DIRECTIONS
In the data below, find each line containing the string "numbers" and return it.

STORED DATA
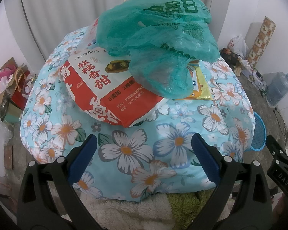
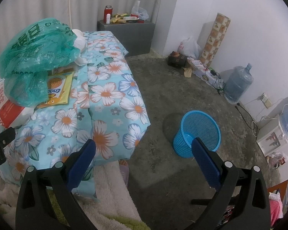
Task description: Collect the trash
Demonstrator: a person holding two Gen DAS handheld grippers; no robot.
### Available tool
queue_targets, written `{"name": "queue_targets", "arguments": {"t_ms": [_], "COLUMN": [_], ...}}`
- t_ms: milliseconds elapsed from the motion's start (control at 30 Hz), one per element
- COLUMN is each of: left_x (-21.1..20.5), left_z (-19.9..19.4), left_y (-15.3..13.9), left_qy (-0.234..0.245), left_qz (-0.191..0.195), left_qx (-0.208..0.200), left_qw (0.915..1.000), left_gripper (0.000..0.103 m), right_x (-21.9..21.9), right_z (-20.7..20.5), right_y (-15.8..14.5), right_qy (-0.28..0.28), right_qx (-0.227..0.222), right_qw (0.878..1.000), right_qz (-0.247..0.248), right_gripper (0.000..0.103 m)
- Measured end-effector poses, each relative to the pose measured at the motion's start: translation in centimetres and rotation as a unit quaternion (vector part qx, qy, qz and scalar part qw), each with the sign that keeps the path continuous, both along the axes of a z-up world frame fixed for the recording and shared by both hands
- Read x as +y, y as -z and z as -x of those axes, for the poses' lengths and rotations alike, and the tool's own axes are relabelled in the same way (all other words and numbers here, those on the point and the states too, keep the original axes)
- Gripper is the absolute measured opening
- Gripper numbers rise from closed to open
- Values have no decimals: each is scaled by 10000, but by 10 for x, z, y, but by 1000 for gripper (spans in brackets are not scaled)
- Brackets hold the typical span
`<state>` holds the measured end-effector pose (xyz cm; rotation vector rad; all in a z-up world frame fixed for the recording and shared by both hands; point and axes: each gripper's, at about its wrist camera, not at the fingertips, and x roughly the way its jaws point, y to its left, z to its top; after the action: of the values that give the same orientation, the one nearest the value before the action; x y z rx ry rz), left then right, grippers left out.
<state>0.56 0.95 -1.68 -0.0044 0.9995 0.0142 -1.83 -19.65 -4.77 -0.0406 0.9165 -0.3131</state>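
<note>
In the left wrist view we hold the left tongs [image 1: 144,151] at the bottom of the frame, their blue-padded fingers spread wide with nothing between them, hovering over the near edge of the desk [image 1: 182,140], which is draped in a light blue flowered cloth. In the upper centre of that frame lies the trash: a crumpled green plastic bag [image 1: 159,38] resting on top of a red and white paper bag [image 1: 105,90] printed with Chinese characters, and partly over a flat yellow snack packet [image 1: 199,84] just to its right. A second black gripper shows at the lower right edge of this view.

In the right wrist view our right tongs [image 2: 144,151] sit at the bottom centre, also spread and gripping nothing. Their left finger overlaps the hanging corner of the flowered cloth; their right finger overlaps the blue mesh wastebasket [image 2: 199,132], which stands upright on the concrete floor [image 2: 163,88] at centre right, well apart from the desk. The same green bag, red and white bag and yellow packet appear at the upper left of this frame. A large water bottle [image 2: 238,84] stands by the wall at right, and a grey cabinet [image 2: 128,34] with small items stands at top centre.
</note>
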Motion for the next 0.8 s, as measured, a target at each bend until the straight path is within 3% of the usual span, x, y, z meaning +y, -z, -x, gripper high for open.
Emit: {"name": "queue_targets", "arguments": {"t_ms": [133,233,433,533,600,700,800], "left_x": [3,10,43,71,93,129,155], "left_z": [0,-1,-15,-34,-53,-81,-108], "left_y": [-3,-13,-46,-68,-80,-90,-92], "left_qy": [-28,-23,-8,68,200,407,187], "left_qz": [57,101,12,108,327,813,1071], "left_qx": [-117,-436,-1111,-1358,-1420,-1550,-1521], "left_qw": [9999,9990,9938,9907,9891,9837,9824], "left_gripper": [94,94,94,94,94,94,94], "right_x": [1,2,1,-3,-8,-14,-18], "right_z": [-2,-7,-21,-34,-54,-91,-141], "right_y": [-2,-10,-46,-74,-95,-120,-129], "right_qy": [-3,-28,-214,-459,-545,-727,-1078], "right_qx": [-24,-140,-1015,-1674,-2042,-2208,-1933], "right_qw": [10000,9999,9945,9845,9770,9706,9673], "right_qz": [-5,-30,-135,-249,-287,-630,-1240], "right_gripper": [97,97,97,97,97,97,97]}}
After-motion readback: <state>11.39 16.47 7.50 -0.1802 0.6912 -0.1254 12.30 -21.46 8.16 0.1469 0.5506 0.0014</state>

ANSWER FOR THE TASK
- Read x as +y, y as -z and z as -x of those axes, for the poses' lengths and rotations alike, and the tool's own axes are relabelled in the same way (all other words and numbers here, those on the point and the states too, keep the original axes)
- Gripper numbers rise from closed to open

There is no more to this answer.